What this task involves
The records below hold a stretch from the line with "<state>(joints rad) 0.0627" through the line with "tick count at"; return exactly those lines, ends included, and nothing more.

[Stored data entries]

○ ○ ○ ○

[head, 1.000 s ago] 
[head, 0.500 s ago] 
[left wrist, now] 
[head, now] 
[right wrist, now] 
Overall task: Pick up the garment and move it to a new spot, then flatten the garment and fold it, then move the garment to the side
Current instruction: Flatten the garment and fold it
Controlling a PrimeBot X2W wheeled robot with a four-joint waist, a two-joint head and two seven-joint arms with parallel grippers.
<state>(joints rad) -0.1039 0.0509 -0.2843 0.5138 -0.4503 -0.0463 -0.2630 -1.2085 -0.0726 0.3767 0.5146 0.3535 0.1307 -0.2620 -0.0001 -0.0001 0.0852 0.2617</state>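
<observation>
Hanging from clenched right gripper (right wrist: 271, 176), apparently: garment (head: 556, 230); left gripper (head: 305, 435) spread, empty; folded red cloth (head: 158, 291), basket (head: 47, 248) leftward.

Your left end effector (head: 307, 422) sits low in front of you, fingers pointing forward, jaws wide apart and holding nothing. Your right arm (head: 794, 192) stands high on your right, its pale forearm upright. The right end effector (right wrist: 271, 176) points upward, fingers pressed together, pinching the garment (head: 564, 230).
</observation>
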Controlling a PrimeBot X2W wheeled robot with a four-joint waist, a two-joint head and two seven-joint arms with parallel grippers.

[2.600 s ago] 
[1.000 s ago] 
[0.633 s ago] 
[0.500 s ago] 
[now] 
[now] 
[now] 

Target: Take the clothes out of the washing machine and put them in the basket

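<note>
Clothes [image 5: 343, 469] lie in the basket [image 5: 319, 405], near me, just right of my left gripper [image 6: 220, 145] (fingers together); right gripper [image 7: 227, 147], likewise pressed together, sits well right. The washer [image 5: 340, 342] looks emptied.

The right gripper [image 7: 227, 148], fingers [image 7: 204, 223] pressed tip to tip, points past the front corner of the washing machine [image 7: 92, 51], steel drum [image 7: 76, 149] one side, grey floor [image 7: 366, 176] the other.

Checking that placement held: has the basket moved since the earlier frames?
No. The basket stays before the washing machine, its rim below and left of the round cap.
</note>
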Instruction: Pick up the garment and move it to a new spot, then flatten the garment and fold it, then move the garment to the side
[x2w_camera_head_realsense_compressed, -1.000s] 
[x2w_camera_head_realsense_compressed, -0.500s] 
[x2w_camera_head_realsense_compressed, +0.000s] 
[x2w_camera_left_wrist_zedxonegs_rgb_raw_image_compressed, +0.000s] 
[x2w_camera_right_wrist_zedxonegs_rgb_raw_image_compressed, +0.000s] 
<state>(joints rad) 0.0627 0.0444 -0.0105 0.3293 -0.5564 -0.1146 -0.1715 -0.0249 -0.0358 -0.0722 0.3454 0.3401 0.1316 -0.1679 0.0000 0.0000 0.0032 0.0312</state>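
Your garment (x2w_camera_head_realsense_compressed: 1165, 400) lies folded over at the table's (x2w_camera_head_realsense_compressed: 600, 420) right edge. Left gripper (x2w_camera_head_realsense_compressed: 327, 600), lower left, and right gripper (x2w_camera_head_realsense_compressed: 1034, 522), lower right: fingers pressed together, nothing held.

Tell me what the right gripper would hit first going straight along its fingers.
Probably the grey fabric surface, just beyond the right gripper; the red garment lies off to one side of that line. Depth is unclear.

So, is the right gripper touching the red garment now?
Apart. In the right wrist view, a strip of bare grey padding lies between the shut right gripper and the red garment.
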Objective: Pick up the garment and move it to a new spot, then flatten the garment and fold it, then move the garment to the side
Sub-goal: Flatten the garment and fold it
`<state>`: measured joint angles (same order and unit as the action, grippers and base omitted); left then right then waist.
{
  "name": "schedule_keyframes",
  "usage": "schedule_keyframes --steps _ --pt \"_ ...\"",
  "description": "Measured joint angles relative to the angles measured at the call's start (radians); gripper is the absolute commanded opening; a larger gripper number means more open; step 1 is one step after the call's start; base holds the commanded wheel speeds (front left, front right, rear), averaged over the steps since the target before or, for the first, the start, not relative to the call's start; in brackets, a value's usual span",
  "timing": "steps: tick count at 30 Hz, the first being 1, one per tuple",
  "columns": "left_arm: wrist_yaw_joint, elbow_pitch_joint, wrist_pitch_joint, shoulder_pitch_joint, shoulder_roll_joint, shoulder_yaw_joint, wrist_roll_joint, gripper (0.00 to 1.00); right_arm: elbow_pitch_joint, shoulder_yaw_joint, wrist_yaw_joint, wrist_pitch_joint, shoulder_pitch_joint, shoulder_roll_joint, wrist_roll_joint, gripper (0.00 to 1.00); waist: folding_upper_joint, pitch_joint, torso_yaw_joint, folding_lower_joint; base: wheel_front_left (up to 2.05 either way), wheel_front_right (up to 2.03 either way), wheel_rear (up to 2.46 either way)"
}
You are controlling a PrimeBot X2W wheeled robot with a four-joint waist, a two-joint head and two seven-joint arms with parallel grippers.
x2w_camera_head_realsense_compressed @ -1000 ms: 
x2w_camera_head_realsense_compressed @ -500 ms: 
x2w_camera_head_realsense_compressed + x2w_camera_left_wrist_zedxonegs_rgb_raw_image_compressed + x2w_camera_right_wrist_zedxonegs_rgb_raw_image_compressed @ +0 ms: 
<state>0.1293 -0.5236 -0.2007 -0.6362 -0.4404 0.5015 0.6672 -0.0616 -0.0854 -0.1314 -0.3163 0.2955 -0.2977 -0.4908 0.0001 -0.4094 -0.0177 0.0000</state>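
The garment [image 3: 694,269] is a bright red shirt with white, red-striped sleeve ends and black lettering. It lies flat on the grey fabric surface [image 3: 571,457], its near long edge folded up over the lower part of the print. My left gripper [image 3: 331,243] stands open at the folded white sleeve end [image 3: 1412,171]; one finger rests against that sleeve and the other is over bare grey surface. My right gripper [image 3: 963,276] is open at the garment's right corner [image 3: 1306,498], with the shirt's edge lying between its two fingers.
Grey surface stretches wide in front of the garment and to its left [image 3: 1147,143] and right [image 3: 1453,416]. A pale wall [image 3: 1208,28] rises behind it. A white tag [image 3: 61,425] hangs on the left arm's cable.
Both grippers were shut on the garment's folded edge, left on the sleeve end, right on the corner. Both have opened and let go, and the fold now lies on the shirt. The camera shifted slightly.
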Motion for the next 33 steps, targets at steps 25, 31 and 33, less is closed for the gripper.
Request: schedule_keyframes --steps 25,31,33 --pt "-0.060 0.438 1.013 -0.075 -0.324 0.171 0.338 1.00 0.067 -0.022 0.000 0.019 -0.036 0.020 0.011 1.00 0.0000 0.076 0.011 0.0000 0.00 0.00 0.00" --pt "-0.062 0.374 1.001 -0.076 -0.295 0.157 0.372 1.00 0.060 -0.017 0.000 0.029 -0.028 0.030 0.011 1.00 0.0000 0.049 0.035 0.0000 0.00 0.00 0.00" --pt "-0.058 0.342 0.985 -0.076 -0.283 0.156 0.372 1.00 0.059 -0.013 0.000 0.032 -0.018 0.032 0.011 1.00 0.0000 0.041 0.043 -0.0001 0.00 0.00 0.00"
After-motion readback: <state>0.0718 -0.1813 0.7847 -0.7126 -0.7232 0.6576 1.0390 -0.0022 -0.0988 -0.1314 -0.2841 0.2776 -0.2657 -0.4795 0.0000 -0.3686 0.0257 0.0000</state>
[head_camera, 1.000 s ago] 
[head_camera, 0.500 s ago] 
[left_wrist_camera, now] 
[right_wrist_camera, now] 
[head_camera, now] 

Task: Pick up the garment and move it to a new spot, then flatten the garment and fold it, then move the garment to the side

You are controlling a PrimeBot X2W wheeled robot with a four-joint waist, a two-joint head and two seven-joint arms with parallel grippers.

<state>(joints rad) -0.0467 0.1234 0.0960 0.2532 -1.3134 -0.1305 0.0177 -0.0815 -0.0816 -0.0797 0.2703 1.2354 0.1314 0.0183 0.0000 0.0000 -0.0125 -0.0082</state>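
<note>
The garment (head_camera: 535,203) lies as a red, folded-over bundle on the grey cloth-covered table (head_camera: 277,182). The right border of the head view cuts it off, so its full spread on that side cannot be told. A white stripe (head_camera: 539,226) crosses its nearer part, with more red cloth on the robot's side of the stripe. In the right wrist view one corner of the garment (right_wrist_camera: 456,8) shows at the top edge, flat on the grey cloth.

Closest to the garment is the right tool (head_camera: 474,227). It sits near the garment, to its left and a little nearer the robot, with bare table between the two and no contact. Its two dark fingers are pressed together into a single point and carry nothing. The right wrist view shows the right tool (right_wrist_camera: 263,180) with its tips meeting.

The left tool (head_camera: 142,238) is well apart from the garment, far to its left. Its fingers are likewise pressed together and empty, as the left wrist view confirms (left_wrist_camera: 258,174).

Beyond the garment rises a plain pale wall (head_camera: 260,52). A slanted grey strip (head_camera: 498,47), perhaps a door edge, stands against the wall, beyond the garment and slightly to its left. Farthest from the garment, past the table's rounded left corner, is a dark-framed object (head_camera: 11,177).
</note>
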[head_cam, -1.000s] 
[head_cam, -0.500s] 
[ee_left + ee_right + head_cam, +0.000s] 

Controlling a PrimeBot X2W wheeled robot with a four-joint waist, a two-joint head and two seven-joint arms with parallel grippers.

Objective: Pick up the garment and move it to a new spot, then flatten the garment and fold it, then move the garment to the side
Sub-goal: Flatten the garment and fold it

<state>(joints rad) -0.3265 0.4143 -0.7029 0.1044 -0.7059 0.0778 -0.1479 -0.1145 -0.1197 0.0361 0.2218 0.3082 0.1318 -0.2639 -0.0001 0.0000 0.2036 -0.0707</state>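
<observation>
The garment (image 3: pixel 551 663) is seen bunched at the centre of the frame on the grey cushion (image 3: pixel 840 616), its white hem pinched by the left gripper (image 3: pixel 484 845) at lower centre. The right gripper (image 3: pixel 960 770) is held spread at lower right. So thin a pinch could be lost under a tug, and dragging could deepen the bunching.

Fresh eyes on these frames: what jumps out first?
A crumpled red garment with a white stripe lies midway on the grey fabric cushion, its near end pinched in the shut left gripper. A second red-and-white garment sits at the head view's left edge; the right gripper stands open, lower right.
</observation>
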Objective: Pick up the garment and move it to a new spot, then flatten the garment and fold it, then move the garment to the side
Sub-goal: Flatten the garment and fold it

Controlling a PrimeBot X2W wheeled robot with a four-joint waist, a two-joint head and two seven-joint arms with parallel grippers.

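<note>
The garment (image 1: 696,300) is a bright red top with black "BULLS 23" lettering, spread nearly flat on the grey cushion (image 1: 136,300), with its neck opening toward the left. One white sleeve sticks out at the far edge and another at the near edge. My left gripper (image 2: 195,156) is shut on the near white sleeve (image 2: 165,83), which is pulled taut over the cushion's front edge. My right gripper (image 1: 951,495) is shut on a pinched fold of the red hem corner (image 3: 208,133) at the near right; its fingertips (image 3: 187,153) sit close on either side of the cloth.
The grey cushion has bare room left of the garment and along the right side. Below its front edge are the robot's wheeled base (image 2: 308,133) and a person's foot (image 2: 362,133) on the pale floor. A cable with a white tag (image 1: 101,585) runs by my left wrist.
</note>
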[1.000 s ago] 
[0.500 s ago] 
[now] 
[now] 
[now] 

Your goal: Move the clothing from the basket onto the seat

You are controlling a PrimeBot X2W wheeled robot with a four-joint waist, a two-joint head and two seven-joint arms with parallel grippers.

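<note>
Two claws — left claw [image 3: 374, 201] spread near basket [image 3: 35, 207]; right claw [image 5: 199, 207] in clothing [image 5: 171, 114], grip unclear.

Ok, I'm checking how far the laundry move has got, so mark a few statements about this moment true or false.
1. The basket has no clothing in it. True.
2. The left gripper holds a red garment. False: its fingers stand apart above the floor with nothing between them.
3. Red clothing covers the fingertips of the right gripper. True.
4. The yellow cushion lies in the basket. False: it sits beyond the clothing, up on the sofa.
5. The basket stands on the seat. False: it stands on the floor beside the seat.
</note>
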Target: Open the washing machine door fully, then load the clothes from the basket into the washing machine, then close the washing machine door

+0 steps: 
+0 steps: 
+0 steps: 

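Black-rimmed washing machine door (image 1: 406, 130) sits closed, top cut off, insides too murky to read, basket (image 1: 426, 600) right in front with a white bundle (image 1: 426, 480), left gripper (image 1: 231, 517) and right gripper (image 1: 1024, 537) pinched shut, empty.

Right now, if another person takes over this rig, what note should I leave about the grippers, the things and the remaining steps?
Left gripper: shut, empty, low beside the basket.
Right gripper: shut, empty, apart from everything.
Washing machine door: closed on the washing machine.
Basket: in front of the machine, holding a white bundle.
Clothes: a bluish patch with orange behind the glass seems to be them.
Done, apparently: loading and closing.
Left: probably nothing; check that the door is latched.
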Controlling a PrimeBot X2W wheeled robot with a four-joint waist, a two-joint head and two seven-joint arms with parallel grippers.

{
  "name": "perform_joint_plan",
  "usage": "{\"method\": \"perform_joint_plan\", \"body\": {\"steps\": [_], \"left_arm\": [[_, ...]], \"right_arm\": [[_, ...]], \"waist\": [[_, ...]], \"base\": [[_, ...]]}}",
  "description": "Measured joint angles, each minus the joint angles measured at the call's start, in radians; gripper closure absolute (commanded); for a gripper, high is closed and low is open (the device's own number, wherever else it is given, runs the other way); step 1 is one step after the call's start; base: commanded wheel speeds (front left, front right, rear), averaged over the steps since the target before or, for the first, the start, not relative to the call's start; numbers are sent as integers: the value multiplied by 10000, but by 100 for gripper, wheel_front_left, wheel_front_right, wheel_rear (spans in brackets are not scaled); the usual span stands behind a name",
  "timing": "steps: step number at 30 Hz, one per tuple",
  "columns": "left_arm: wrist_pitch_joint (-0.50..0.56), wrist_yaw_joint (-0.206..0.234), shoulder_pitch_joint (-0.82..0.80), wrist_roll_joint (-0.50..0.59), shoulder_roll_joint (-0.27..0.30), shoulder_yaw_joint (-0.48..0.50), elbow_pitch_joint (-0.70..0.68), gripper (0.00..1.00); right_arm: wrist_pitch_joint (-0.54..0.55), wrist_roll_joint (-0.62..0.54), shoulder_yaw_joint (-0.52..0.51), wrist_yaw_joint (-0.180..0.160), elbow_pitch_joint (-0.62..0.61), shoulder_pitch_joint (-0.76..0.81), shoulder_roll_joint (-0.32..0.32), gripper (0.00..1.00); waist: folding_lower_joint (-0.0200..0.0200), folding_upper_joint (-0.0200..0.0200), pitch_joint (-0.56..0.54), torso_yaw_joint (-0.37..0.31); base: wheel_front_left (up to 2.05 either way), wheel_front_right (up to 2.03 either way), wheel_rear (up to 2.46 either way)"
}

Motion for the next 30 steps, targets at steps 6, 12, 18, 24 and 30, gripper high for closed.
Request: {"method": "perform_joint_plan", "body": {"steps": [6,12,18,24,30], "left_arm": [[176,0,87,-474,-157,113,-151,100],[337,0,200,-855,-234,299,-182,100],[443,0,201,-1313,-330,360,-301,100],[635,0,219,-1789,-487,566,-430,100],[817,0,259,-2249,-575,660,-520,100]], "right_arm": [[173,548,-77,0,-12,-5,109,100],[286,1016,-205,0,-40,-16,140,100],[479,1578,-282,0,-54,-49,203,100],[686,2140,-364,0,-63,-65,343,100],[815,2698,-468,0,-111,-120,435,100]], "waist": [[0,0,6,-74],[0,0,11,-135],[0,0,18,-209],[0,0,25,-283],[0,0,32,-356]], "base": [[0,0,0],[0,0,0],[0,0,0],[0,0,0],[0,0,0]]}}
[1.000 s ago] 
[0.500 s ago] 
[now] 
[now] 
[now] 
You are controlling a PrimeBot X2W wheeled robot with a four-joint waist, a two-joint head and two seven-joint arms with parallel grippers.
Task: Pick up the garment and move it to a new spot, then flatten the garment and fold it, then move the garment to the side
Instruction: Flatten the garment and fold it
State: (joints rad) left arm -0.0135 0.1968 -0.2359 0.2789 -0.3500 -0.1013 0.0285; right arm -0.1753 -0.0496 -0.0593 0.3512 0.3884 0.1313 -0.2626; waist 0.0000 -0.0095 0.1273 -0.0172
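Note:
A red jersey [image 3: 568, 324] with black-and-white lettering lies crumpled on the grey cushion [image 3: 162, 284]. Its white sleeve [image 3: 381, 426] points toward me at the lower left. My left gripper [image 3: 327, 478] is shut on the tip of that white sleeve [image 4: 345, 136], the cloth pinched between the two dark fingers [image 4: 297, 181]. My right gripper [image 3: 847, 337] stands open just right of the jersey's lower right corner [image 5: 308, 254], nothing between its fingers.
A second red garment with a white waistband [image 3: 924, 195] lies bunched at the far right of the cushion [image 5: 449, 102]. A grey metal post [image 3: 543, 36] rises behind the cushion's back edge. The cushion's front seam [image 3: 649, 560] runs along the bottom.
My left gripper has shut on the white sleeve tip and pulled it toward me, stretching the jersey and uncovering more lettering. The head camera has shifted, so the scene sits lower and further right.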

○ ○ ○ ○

Answer to this exercise
<state>(joints rad) 0.0627 0.0444 -0.0105 0.3293 -0.5564 -0.1146 -0.1715 -0.0249 -0.0358 -0.0722 0.3454 0.3401 0.1316 -0.1679 0.0000 0.0000 0.0032 0.0312</state>
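Your garment (x2w_camera_head_realsense_compressed: 1165, 400) lies folded over at the table's (x2w_camera_head_realsense_compressed: 600, 420) right edge. Left gripper (x2w_camera_head_realsense_compressed: 327, 600), lower left, and right gripper (x2w_camera_head_realsense_compressed: 1034, 522), lower right: fingers pressed together, nothing held.

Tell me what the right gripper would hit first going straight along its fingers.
Probably the grey fabric surface, just beyond the right gripper; the red garment lies off to one side of that line. Depth is unclear.

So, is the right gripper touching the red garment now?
Apart. In the right wrist view, a strip of bare grey padding lies between the shut right gripper and the red garment.
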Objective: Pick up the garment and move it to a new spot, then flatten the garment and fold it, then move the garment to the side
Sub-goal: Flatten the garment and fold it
`<state>`: measured joint angles (same order and unit as the action, grippers and base omitted); left then right then waist.
{
  "name": "schedule_keyframes",
  "usage": "schedule_keyframes --steps _ --pt \"_ ...\"",
  "description": "Measured joint angles relative to the angles measured at the call's start (radians); gripper is the absolute commanded opening; a larger gripper number means more open; step 1 is one step after the call's start; base holds the commanded wheel speeds (front left, front right, rear), averaged over the steps since the target before or, for the first, the start, not relative to the call's start; in brackets, a value's usual span",
  "timing": "steps: tick count at 30 Hz, the first being 1, one per tuple",

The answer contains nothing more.